• Subscribe
  • Do you actually mind bots scraping data from your website?

    Misha Krunic
    17 replies
    Hello, PH! As I’m developing my products (the latest one being BotMeNot - https://botmenot.com/), I often wonder - do people actually mind data being scraped from their websites? On the one hand, it’s publicly available information - meaning it’s up for grabs for any visitor. I’ve even read some people saying that if you don’t want information being collected from your website - don’t put it on the website in the first place. Do you agree or is this too harsh of a stance in your opinion? On the other hand, it’s a very automated process of information gathering. Web scrapers are far more efficient than humans can ever hope to be. Does this make a difference to you? Also, even if you’re not a website owner, please share your opinion!

    Replies

    Fabian Maume
    The issue with the bots is always: "How Is the information used?" Like any technology, web scraping can be used for good or evil.
    Chandan Maruthi
    I guess it depends on a Fair use policy.
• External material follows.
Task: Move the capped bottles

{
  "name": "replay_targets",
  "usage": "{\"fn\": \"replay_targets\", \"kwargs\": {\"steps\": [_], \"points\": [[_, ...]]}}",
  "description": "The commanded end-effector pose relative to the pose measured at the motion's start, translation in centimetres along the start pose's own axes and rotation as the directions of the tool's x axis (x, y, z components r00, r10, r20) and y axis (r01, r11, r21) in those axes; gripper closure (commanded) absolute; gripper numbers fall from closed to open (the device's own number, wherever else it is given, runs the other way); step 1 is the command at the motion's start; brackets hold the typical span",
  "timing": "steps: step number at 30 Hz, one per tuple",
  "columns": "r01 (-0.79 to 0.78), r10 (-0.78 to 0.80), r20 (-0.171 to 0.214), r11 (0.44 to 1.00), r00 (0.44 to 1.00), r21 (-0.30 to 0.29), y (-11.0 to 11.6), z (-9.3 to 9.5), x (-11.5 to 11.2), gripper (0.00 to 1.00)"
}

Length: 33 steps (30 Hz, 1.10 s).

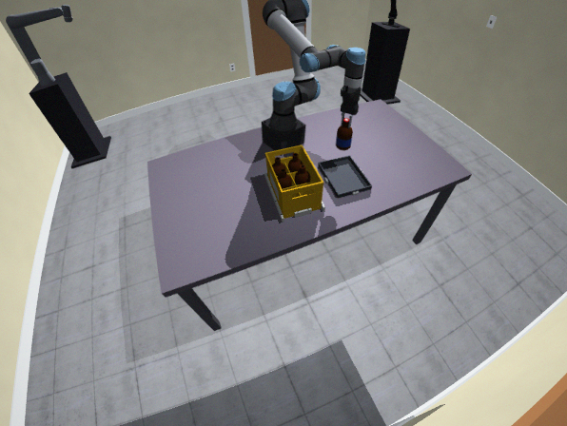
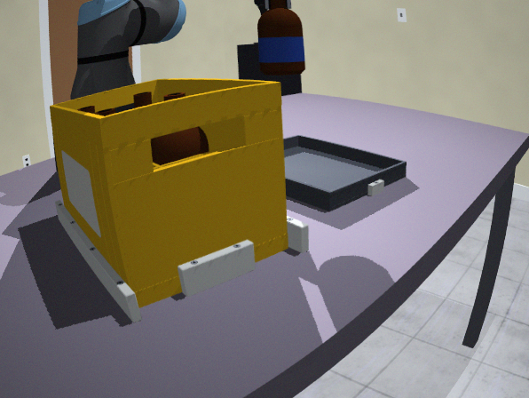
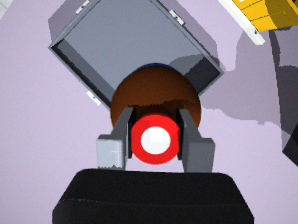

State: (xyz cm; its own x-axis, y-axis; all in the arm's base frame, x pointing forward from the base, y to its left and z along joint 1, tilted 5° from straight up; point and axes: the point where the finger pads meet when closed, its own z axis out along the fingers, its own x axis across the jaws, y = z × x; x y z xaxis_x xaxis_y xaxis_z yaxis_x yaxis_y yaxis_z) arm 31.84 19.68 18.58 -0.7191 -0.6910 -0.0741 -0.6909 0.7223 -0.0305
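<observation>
Matt yellow plastic crate (image 2: 186, 200) (smooth), glossy brown bottle (image 2: 281, 40).

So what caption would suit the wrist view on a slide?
Black two-finger hand grips a red-capped brown bottle over the corner of the dark rectangular tray.

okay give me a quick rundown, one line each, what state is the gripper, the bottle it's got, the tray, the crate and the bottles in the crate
Gripper: shut on the capped bottle's neck.
Capped bottle: red cap on, upright, held in the air above the table, near the tray's far end.
Tray: on the table, no bottle in it.
Crate: upright on the table, beside the tray.
Bottles in crate: four, upright, no red caps showing.
</observation>
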Motion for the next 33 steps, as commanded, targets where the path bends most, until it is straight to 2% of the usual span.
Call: {"fn": "replay_targets", "kwargs": {"steps": [1,15,18,33], "points": [[0.000,0.000,0.001,1.000,1.000,0.001,0.0,0.2,0.0,1.00],[0.000,0.000,0.002,1.000,1.000,0.001,0.0,3.0,-0.1,1.00],[0.000,0.000,0.001,1.000,1.000,0.001,0.0,2.8,-0.1,1.00],[0.000,0.000,0.002,1.000,1.000,0.001,-0.1,5.6,-0.1,1.00]]}}
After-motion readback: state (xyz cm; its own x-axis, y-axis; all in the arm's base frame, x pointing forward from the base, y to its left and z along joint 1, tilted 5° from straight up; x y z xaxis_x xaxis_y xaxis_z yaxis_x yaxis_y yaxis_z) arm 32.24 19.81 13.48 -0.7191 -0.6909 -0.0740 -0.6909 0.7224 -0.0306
Google is scraping your website all the time. But in return you receive traffic you would not have received other wise. On the other hand if you are hosting a list of some kind and someone steals it that's bad. Whats missing is a fair use definition what people can adopt like a Creative Commons version of fair use for bots
    Nishith from True Sparrow
    Sales Sparrow by True Sparrow
    Hmm.. At times it is about what are they going to do with the scrapped data.
    Misha Krunic
    @nishith_shah Interesting point of view. Would you say that you're indifferent to the act of scraping itself?
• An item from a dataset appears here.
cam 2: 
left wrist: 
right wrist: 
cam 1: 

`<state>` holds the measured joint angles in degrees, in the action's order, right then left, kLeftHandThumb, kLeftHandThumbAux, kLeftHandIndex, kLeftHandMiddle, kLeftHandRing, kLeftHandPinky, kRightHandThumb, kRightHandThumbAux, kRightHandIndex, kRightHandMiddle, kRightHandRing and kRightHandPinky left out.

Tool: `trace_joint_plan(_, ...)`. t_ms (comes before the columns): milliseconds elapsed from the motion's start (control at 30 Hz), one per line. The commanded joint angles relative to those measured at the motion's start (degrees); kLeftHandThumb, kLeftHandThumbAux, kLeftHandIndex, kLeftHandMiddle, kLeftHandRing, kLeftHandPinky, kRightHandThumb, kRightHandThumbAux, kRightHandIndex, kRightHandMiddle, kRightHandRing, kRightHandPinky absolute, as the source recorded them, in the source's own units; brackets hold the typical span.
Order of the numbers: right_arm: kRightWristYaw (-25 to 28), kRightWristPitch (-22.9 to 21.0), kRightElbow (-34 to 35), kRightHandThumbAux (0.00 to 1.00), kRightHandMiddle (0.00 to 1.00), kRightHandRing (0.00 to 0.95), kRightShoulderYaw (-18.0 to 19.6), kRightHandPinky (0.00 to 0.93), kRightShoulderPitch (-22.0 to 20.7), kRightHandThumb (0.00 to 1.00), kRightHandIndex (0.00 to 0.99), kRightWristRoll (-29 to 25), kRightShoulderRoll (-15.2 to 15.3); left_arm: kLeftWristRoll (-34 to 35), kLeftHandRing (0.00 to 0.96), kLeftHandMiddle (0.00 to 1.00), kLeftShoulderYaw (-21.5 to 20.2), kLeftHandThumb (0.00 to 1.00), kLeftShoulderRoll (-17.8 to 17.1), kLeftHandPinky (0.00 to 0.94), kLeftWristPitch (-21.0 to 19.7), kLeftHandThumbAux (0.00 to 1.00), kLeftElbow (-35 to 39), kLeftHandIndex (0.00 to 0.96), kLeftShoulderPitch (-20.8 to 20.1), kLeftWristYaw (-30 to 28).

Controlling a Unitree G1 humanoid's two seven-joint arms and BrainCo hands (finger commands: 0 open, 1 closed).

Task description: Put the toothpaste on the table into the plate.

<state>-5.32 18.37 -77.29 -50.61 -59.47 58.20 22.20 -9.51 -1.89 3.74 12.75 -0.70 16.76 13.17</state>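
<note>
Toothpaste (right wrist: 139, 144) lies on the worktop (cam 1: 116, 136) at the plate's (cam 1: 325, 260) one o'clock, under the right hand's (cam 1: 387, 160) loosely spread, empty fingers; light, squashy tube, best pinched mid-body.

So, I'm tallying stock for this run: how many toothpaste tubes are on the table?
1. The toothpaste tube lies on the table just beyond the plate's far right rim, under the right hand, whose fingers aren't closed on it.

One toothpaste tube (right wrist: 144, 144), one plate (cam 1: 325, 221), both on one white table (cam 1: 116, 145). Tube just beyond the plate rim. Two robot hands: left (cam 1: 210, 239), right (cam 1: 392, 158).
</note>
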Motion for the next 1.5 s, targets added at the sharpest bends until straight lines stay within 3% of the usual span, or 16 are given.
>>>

    Nishith from True Sparrow
    Sales Sparrow by True Sparrow
    @price2spy tricky question to answer. If you are scrapping twitter or PH in order to automate some manual process - like getting twitter handles of all people who upvoted a PH product - that could be fine. But if you are scrapping Medium blog posts and repurposing those - that wouldn't be considered fair use.
    Mantas
    Every piece of content was created got owner and has copyright. You can scrape data, however you cant republish as your own. Do I mind about bot's scraping my website to gather data?- heck YES I do (apart from Google), because it is additional stress for server in the first place.
    Solomon Bush
    Log Harvestor
    Log Harvestor
    Launching soon!
    Yeah, it's definitely annoying when it comes to analytics. Plus there are some crazy malicious bots out there that do DDoS or spam your public forms. As far as scraping websites goes... I feel like anti-scraping bots would improve social media pages.
    Misha Krunic
    @solomon_bush Yes, there's many different types of bots actually. Can you elaborate what you mean when it comes to social media?
    Solomon Bush
    Log Harvestor
    Log Harvestor
    Launching soon!
    @price2spy Sure! So sites like Twitter are constantly being scraped, so if you post a tweet and want to delete it later, people still have a copy. I could see it being useful for a site like Twitter to employ something like this to ensure that if a user decides to delete a Tweet, than their won't be external copies with all the metadata. Idk how feasible this is.
    Ender
    I think people who mind have a robots.txt file that says as much, no?
    Alina Ihnatiuk
    Hey! I believe that bots for collecting information do not have a bad effect. It is always a person's choice - to leave contacts or not. If I had my own website, I think I would use all the automation possibilities :)
    dodger
    It's useful to scrape huge amount of data to analyze. For example, prices for some good on marketpalce. Once it done, you can analyze the data. It's useful for marketers.